Collected data entries
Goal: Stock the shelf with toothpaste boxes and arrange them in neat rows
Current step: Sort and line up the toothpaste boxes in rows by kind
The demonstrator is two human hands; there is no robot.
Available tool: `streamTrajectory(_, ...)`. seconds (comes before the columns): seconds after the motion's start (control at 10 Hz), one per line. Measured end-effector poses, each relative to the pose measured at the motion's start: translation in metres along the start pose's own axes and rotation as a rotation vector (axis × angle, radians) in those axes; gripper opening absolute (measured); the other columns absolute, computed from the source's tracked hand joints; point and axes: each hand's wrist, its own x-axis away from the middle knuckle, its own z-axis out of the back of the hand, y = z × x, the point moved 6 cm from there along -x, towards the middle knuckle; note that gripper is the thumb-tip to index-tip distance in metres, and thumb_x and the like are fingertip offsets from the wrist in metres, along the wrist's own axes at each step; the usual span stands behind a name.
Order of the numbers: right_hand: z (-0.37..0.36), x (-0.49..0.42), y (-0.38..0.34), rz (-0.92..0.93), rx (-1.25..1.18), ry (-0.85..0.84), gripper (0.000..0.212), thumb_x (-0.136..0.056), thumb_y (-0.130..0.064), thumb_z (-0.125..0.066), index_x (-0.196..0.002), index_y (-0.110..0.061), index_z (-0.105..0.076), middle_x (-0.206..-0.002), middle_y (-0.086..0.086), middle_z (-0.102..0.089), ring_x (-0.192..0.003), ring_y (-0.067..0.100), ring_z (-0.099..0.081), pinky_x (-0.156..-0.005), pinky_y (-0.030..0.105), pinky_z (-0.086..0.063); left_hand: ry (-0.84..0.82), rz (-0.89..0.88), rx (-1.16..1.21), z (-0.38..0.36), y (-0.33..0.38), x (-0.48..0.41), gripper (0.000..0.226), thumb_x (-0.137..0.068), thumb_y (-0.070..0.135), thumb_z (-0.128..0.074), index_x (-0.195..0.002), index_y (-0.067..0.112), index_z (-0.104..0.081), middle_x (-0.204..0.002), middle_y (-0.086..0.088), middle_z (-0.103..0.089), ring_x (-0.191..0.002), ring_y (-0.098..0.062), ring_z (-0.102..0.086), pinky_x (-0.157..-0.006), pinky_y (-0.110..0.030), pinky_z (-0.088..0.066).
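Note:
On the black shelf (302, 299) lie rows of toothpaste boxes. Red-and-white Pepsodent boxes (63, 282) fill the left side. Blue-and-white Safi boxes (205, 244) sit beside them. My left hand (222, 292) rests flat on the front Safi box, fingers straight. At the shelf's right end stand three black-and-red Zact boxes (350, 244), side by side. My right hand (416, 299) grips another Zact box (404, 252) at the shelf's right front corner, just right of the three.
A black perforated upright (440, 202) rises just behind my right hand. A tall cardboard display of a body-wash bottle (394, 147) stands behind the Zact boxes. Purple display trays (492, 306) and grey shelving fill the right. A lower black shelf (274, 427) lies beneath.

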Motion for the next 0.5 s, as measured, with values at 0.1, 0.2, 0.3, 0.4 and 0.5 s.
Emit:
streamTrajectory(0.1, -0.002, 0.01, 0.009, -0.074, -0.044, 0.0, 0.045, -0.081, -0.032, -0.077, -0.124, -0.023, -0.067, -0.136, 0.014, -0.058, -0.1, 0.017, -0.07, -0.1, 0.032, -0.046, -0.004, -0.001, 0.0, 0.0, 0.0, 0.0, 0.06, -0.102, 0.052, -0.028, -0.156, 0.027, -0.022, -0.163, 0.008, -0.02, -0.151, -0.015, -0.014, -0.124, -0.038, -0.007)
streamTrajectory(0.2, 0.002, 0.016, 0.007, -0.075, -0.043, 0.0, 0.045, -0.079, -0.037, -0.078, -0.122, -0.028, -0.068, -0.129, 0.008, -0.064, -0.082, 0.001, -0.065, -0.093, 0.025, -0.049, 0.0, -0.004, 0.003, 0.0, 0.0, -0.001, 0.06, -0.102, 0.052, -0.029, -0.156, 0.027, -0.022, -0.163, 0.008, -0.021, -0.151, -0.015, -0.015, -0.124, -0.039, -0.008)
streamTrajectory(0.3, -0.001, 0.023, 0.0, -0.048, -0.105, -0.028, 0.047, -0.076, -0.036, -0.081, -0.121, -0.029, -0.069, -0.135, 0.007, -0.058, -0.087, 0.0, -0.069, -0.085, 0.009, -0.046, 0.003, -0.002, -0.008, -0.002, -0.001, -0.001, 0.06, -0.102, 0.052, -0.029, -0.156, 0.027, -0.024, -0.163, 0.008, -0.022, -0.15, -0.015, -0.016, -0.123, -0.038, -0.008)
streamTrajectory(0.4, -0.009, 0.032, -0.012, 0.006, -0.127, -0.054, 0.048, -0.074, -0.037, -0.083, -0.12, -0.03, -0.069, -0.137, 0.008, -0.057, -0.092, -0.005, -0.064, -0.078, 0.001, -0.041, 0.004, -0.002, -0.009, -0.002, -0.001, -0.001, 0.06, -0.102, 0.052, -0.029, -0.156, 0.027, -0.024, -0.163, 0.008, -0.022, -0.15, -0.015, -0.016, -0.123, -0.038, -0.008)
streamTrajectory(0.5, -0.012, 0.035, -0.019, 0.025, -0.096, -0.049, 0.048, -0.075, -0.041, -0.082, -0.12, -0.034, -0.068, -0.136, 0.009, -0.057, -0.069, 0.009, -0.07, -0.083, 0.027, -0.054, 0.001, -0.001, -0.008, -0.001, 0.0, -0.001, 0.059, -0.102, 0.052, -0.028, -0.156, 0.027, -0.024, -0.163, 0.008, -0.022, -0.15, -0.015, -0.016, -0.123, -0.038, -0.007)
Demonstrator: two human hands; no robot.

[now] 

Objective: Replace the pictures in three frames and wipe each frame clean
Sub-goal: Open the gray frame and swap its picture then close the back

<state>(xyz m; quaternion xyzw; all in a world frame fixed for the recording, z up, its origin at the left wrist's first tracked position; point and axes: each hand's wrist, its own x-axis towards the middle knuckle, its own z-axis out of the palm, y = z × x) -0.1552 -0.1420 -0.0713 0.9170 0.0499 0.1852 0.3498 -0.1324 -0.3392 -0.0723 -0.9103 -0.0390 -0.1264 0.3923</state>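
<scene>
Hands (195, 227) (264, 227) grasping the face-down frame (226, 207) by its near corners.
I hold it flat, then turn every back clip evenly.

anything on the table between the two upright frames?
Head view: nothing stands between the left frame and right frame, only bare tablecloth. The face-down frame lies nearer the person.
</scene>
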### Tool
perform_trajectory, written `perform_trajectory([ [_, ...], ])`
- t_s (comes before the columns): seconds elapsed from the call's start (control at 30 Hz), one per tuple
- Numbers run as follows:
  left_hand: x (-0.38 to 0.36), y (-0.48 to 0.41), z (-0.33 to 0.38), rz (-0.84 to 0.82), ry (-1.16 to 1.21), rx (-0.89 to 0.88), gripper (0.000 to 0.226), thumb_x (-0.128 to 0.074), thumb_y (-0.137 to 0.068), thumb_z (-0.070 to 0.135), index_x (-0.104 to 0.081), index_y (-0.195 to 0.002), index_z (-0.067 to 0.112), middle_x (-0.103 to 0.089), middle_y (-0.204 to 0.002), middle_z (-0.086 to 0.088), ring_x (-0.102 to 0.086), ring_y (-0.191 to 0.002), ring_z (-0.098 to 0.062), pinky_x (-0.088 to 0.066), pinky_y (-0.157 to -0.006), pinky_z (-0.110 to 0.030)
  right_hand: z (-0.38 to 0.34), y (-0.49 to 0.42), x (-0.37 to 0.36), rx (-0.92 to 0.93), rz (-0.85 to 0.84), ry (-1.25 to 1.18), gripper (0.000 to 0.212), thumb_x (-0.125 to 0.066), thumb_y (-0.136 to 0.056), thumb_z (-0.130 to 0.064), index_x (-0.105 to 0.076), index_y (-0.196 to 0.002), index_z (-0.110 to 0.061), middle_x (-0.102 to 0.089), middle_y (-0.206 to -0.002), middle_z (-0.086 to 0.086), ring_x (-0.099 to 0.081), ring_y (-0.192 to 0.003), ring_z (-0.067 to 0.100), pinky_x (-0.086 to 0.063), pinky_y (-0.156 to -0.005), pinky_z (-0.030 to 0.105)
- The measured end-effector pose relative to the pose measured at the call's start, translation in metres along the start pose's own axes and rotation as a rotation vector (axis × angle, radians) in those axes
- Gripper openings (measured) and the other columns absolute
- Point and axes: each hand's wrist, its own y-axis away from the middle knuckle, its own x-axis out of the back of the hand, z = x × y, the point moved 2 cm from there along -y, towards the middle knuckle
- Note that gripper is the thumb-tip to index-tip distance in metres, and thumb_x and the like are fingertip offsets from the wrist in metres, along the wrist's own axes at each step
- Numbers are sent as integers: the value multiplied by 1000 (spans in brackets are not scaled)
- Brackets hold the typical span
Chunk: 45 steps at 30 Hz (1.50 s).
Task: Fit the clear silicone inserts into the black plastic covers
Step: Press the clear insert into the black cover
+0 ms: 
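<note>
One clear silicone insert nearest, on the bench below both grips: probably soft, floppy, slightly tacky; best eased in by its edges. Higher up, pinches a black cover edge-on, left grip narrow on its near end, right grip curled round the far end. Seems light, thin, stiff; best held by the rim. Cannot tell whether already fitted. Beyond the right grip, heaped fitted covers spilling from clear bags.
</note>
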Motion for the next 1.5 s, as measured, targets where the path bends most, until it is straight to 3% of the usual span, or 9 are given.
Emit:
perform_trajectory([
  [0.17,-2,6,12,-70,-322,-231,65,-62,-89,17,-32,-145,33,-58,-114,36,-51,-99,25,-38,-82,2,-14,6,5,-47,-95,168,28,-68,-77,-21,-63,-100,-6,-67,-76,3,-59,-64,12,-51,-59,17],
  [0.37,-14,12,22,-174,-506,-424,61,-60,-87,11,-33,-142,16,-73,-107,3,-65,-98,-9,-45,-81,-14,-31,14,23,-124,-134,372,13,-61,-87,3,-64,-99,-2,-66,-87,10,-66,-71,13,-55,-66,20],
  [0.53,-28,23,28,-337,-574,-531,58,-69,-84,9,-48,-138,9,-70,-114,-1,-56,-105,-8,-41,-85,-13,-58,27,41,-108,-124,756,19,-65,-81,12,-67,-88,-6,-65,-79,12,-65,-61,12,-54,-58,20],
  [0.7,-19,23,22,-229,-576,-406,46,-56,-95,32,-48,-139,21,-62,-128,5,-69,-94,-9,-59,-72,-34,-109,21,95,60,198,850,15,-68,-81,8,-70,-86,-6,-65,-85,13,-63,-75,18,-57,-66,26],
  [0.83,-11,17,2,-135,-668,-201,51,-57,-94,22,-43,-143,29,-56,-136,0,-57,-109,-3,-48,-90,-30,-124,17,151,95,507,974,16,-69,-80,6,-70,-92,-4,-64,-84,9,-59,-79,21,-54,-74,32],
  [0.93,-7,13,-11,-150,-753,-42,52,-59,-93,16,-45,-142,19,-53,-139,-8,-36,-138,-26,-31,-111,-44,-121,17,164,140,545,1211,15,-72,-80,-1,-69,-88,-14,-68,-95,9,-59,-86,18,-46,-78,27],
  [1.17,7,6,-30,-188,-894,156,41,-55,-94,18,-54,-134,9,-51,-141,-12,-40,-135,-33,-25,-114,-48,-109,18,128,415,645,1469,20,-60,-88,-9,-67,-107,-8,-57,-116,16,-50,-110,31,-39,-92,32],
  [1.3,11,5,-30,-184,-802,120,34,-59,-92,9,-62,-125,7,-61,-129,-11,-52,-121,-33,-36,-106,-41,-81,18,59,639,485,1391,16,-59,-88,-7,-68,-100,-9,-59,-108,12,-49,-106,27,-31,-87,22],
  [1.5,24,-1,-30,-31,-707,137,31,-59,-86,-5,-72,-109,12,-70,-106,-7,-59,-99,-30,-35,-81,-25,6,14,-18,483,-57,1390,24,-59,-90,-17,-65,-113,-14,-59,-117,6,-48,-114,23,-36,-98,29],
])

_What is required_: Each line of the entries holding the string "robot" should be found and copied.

_Answer to the problem_:
The demonstrator is two human hands; there is no robot.
Demonstrator: two human hands; no robot.

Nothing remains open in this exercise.